**What to do**. Begin at the top of the following data. Copy each line exactly until you have copied the line containing "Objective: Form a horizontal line".

**Dataset extract**.
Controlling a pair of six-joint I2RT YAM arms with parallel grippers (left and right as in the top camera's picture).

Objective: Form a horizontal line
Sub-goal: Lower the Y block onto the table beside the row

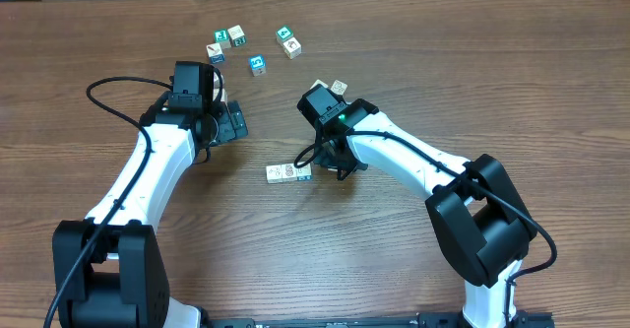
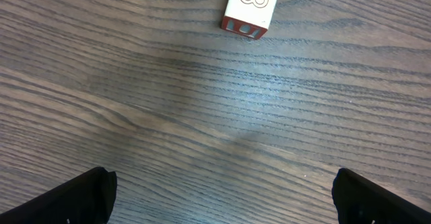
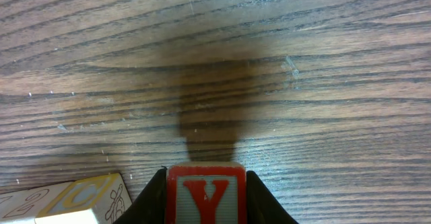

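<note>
**Overhead view, read left to right.** The left claw (image 1: 232, 121) is over the wood-grain table (image 1: 118, 32). It is spread wide, with nothing between its fingers (image 2: 74, 200). In the left wrist view only bare tabletop lies between them. Ahead of the claw stands a figure-eight cube (image 2: 250, 7), white on top with a red side face.

Beyond the left claw, toward the far edge, the loose cubes (image 1: 258, 64) lie scattered. They show teal, blue and red faces and lie well apart from the row.

Near the table's middle lies the horizontal line (image 1: 288, 173), a short row of white cubes running left to right, apart from the left claw. At its right end is the right claw (image 1: 327, 163), pinching the red-Y cube (image 3: 205, 196) between its two fingers (image 3: 149, 200).

In the right wrist view the yellow-C cube (image 3: 87, 194) lies just left of that claw. One finger stands between it and the red-Y cube, and whether the two cubes touch cannot be told. Two further cubes (image 1: 339, 88) lie just behind the right arm's wrist.
</note>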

**Answer for this exercise**.
Controlling a pair of six-joint I2RT YAM arms with parallel grippers (left and right as in the top camera's picture).

Objective: Form a horizontal line

The answer to this exercise has been written out completely.